EXERCISE BRIEF: In the entries below, the lines from the one with "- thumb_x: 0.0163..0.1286" through the one with "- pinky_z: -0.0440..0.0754" are to be copied exactly; both ends count.

(Records drawn from a dataset)
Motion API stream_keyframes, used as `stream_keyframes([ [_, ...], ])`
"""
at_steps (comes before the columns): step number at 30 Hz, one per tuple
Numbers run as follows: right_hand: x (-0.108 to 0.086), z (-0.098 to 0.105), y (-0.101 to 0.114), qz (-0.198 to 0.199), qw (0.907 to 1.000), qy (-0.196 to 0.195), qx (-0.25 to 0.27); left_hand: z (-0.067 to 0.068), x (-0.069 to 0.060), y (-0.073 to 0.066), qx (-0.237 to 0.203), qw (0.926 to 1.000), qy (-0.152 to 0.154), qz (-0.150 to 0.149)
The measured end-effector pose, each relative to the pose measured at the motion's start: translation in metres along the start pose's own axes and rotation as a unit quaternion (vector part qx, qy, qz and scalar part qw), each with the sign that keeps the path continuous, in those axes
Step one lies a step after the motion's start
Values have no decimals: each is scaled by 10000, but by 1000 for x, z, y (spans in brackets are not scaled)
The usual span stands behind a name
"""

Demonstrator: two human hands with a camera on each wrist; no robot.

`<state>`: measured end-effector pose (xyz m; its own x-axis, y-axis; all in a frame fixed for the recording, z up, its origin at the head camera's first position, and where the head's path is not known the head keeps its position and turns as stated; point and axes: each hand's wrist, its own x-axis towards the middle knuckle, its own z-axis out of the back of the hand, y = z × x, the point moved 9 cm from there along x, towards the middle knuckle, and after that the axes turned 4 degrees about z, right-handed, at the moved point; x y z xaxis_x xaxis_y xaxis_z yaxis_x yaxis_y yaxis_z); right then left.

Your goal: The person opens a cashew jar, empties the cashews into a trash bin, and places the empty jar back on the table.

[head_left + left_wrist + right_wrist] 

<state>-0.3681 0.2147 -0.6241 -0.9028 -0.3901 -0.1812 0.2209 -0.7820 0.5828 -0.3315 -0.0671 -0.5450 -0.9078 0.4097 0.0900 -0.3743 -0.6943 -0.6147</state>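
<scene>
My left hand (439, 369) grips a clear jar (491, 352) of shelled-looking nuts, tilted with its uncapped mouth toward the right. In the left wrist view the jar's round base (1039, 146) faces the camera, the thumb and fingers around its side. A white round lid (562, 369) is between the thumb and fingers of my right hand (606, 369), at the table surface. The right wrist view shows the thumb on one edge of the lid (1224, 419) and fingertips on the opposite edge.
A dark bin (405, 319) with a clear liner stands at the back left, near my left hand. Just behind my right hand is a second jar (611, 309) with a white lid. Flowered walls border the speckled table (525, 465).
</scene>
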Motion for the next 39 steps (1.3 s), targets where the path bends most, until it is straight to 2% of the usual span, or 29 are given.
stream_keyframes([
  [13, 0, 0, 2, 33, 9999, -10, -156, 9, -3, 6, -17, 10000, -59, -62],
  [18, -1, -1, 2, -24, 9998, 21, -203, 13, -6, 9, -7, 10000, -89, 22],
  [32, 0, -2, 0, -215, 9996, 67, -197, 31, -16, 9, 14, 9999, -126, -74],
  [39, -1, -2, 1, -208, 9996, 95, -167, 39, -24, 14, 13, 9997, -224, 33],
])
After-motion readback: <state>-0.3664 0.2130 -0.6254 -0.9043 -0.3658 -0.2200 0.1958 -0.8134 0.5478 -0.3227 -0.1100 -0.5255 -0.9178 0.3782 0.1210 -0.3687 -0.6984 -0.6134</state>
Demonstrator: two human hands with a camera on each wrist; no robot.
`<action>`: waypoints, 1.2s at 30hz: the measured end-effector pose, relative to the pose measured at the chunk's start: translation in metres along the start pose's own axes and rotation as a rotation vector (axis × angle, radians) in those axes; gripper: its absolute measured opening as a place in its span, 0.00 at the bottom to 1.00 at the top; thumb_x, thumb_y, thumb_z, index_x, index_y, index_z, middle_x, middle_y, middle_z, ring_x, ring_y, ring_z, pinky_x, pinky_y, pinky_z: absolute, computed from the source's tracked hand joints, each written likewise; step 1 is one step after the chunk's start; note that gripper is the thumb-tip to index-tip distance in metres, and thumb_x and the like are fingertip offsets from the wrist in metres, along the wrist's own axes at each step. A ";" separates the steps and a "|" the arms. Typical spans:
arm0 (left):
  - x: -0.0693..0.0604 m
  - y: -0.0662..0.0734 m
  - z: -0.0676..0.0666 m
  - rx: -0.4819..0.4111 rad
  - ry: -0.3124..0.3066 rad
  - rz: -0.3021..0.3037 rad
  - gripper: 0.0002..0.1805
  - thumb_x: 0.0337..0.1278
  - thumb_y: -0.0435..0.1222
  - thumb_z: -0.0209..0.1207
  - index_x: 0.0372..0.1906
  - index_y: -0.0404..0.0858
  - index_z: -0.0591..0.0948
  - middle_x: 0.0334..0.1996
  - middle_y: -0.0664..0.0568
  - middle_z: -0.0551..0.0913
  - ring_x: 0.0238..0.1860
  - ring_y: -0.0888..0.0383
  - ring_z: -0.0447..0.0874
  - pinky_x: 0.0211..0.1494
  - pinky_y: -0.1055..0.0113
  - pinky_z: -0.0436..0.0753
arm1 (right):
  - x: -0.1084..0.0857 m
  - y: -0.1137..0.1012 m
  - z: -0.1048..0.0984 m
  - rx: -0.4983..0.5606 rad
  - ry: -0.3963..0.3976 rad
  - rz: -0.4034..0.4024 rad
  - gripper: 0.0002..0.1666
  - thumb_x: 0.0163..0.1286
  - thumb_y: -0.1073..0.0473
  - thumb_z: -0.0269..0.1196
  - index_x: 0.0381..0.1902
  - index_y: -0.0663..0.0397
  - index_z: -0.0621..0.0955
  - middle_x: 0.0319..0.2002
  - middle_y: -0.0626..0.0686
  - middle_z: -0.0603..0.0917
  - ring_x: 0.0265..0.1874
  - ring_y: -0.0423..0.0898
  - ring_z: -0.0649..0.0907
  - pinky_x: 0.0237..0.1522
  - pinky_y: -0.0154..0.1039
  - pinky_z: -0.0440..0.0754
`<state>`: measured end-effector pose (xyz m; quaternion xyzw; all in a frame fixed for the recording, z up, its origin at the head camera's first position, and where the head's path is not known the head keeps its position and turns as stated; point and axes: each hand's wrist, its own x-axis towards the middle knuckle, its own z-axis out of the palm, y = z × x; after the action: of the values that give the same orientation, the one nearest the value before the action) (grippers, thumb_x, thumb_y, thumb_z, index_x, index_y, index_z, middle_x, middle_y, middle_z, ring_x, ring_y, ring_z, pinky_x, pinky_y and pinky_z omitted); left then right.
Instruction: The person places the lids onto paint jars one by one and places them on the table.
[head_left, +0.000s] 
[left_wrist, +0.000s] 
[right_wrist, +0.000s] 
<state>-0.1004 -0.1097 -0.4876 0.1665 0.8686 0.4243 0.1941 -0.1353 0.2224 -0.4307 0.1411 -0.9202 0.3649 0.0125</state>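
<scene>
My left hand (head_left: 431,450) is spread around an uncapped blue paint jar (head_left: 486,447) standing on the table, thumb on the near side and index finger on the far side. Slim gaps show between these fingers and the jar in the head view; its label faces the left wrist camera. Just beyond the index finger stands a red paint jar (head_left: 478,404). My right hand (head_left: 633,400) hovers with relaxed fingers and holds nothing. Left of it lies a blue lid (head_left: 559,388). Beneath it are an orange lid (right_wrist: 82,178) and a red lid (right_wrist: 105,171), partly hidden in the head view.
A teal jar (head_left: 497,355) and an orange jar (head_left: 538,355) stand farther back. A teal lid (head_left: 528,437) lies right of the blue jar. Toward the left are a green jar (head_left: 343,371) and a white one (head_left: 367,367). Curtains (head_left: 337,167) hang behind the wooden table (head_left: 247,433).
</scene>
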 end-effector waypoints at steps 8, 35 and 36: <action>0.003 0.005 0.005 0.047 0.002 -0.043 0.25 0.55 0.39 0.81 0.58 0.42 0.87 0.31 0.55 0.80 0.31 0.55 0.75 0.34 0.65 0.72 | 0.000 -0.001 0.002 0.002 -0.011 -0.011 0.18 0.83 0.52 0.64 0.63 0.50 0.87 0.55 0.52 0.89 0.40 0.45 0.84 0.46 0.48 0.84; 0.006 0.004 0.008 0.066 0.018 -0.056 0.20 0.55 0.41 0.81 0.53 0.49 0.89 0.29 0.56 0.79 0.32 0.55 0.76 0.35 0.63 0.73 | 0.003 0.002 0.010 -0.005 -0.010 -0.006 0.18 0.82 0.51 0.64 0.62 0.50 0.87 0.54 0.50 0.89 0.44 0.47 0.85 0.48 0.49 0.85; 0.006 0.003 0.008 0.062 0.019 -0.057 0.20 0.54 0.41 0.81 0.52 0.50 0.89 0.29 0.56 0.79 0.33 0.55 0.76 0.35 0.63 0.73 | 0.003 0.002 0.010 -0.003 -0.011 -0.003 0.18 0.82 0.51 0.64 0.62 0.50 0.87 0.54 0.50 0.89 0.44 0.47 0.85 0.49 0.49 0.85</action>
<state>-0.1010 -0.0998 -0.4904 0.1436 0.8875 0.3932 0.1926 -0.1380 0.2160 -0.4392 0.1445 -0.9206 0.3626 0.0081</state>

TASK ANSWER:
  - thumb_x: 0.0163..0.1286
  - thumb_y: -0.1073..0.0473
  - thumb_z: -0.0269..0.1196
  - index_x: 0.0381..0.1902
  - index_y: -0.0663..0.0397
  - index_z: -0.0621..0.0955
  - middle_x: 0.0319..0.2002
  - middle_y: -0.0626..0.0686
  - middle_z: -0.0603..0.0917
  - ring_x: 0.0265..0.1874
  - ring_y: -0.0423..0.0898
  - ring_z: -0.0649..0.0907
  - pinky_x: 0.0237..0.1522
  - pinky_y: -0.0154..0.1039
  - pinky_z: -0.0440..0.0754

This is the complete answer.